In this work, the results showing the main characteristics of CIM™ columns are presented. The breakthrough curves at different flow rates were measured and it is shown that the dynamic binding capacity is practically unaffected by increased flow rates. The adsorption isotherm is almost rectangular exhibiting a highly favourable conditions for binding the tested components to the matrix. Furthermore, relatively high binding capacity is still maintained at elevated ionic strengths of the binding buffer. Finally, the HETP values of the components with different molecular masses are presented.

There are many different chromatographic supports on market. Although main part of them are particle shaped supports, the so-called monoliths are becoming increasingly more important. Particle based supports are commonly uniform-sized of some micron with high porosity. The pores are required to increase the specific surface area and, as a consequence, to increase the binding capacity. Since the pores are closed on one side, the liquid inside them is stagnant and the movement of molecules is governed by diffusion. Therefore, to obtain a good separation and a high binding capacity, low flow rates should commonly be applied. This results in flowdependent resolution of the separation and dynamic binding capacity.

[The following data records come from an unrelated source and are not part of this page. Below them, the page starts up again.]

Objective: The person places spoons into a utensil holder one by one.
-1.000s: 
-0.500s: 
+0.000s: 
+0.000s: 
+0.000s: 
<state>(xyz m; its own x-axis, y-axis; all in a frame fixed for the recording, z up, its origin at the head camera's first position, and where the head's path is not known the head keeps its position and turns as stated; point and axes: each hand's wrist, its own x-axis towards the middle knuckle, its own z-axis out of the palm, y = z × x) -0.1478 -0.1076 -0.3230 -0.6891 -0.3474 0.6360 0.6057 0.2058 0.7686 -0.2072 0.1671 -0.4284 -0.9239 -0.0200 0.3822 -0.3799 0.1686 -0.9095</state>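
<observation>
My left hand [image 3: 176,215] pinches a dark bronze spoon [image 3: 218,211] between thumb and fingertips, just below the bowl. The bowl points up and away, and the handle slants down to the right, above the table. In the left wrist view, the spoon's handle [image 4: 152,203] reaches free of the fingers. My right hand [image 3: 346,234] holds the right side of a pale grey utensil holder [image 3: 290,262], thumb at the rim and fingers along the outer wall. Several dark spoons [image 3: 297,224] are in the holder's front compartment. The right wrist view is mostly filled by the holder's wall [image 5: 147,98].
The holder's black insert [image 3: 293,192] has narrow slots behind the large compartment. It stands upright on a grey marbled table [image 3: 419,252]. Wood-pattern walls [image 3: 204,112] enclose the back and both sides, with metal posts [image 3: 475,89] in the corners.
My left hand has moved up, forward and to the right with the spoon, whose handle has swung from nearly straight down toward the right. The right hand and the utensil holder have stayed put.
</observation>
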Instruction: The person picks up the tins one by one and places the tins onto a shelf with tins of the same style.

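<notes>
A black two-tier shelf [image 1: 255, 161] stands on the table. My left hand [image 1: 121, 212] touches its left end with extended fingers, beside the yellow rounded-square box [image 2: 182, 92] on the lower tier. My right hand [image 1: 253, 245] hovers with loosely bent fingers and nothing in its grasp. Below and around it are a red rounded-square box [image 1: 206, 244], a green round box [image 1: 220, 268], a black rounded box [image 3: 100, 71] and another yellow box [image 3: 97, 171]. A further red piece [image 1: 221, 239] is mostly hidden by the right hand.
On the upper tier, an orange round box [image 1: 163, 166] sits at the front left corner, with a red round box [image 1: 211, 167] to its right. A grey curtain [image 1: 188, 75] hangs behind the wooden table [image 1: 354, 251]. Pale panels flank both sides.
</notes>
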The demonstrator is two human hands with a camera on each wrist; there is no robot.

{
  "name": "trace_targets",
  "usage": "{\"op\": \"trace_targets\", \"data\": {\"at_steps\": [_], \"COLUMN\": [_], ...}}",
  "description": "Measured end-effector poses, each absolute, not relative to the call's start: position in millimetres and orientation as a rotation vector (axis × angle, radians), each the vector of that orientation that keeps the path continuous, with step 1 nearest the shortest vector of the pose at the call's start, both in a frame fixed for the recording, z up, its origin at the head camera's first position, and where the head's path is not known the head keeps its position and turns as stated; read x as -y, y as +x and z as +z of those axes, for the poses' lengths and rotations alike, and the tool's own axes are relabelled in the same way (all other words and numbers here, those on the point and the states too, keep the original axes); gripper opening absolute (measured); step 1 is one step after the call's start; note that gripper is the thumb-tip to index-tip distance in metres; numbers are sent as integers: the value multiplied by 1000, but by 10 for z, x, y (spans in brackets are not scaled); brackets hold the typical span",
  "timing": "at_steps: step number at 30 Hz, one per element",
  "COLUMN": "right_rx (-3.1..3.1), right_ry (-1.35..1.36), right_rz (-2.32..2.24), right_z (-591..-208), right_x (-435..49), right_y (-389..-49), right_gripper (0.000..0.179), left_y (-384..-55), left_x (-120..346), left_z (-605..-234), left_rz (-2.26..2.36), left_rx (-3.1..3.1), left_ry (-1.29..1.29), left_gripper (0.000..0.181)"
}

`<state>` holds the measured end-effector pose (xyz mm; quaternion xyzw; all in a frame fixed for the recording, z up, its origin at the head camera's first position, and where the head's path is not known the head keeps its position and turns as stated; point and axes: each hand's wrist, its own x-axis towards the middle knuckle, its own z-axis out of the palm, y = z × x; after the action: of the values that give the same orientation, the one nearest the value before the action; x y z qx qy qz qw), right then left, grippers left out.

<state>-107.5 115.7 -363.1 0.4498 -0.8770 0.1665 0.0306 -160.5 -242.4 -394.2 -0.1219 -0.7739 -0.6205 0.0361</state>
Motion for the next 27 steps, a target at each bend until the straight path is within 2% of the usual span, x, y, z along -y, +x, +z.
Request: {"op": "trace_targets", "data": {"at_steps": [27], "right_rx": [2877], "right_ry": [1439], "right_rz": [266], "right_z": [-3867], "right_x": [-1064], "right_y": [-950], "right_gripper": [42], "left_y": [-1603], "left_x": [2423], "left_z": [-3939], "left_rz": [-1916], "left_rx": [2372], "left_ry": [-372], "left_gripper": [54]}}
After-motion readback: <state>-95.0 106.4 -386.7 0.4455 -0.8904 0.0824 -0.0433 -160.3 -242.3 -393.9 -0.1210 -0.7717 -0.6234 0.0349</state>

In contrast to conventional porous particles the morphological characteristics of CIM supports are characterised by a single monolithic unit that contains pores, opened on both sides. These pores are highly interconnected forming a flow-through a network. All the mobile phase is forced to run through these open pores, therefore, the mass transfer between stationary and mobile phases is based on convective flow. One of the key features of monolithic units is their pore size distribution that should enable low back pressure at high throughputs together with high specific surface area, needed for high binding capacity.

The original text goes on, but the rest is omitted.